Exercise details: Beginning with the first line of the material, set down each line exactly as written, up to and including the line with "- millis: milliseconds".

⟨

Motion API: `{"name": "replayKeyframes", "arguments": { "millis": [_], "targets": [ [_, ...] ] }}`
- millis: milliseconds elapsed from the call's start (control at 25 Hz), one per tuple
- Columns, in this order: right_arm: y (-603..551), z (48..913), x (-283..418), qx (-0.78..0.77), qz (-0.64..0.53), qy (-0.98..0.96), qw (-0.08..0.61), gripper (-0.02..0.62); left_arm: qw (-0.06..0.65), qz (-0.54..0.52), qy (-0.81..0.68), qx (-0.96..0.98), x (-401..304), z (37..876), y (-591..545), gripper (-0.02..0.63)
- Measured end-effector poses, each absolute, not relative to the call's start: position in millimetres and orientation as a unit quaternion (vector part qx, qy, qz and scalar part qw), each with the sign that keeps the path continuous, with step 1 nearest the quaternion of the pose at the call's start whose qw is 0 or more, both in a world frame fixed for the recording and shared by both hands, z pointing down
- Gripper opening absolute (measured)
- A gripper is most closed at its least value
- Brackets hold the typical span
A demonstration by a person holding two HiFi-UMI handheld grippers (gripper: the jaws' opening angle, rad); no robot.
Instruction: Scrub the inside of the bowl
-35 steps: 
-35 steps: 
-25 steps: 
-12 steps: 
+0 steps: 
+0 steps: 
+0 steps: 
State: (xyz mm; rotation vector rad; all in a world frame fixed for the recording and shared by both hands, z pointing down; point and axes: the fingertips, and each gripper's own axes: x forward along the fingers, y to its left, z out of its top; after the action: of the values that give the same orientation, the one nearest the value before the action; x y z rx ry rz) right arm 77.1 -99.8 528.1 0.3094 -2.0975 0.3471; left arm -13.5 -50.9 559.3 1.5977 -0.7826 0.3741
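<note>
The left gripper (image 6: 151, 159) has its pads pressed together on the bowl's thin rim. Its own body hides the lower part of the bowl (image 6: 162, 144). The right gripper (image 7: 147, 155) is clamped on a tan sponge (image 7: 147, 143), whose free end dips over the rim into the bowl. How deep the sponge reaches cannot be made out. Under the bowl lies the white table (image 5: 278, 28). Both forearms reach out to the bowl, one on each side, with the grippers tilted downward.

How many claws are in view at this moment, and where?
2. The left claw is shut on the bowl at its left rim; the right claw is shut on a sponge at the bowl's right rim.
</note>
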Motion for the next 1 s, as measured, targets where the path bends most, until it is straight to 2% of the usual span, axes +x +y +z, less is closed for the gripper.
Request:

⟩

Solved exercise:
Motion API: `{"name": "replayKeyframes", "arguments": { "millis": [_], "targets": [ [_, ...] ] }}`
- millis: milliseconds elapsed from the call's start (control at 25 Hz), one per tuple

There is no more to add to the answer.